Ridley Scott ha trabajado en Hollywood lo suficiente como para saber que no se puede esperar el éxito de una película que no logra conectar con el público. Pero él tiene en mente el tipo de relación de antaño, esa en la que el espectador se adaptaba a él y no a la inversa. Ignorar que hoy es el creador el que tiene que ir al encuentro de la audiencia es, sencillamente, vivir de espaldas a la realidad del entretenimiento actual, sobre todo ante una generación (esos millennials a los que Scott culpa de sus males) a la que se pide un esfuerzo cuando está completamente rodeada de alternativas infinitamente más cómodas.
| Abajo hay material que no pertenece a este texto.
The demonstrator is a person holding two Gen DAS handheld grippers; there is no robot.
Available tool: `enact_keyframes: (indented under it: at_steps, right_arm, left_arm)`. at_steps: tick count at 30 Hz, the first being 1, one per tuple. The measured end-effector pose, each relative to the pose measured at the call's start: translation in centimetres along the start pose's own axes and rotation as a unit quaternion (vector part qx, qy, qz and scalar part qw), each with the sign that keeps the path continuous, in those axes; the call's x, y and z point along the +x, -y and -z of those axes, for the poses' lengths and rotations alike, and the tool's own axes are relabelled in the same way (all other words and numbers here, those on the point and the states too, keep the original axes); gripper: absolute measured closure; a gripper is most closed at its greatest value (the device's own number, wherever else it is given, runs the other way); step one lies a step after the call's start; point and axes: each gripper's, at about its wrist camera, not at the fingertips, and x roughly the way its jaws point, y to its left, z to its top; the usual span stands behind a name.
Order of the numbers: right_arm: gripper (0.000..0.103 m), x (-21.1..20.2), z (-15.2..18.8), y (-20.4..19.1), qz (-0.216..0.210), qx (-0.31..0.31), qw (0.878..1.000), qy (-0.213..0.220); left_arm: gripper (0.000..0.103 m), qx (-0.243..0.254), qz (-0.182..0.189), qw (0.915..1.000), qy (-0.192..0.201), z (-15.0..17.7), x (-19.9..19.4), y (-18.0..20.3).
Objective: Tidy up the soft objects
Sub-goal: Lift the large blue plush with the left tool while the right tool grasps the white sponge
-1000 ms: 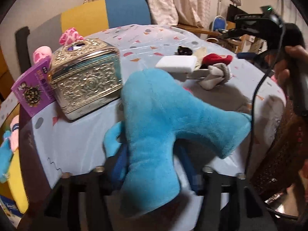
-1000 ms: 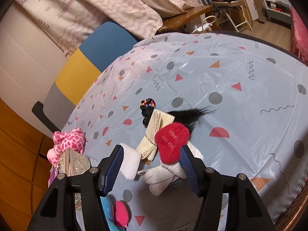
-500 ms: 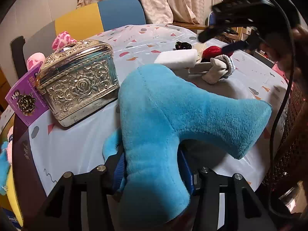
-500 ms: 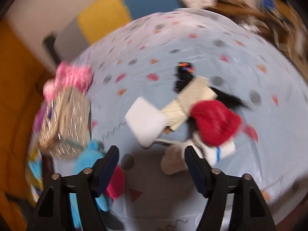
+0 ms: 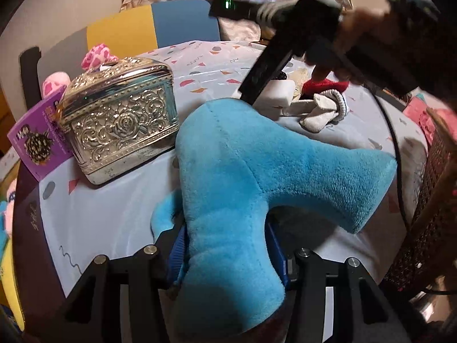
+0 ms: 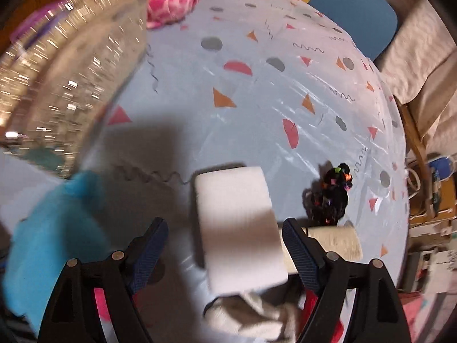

Scott, en su lectura, también ignora un elemento emocional que condiciona profundamente la decisión de ir al cine en la sociedad pospandemia. Los espectadores ahora se inclinan hacia géneros más amables o hacia la acción más facilona, buscan evasión, no preocupaciones, y evitan todo aquel contenido que implique sufrir. Una historia dramática clásica, como la que propone The last duel, está en las antípodas de estos parámetros.

Hollywood se ha encargado de alimentar un rentable mecanismo de satisfacción inmediata, el monstruo de los taquillazos y el modelo de entretenimiento basado en la adrenalina para traer a sus redes a los jóvenes adultos, la generación de atención esquiva que asiste de manera esporádica al cine a vivir una experiencia, esos espectadores que marcan la diferencia entre un exitazo o un resultado mediocre. Que el duelo de The last duel sea más metafórico que real es parte del atractivo de la película y, a la vez, lo que más ha jugado en su contra. Plantea al público otro tipo de experiencia, una que exige procesar una historia lentamente, a observar, a apreciar los matices de cosas que muchas veces apenas se intuyen. Lo tiene todo, menos la chispa. Ridley Scott parece haber olvidado que el cine, hoy más que nunca, necesita una pequeña dosis de entretenimiento. Él, mejor que nadie, debería saberlo.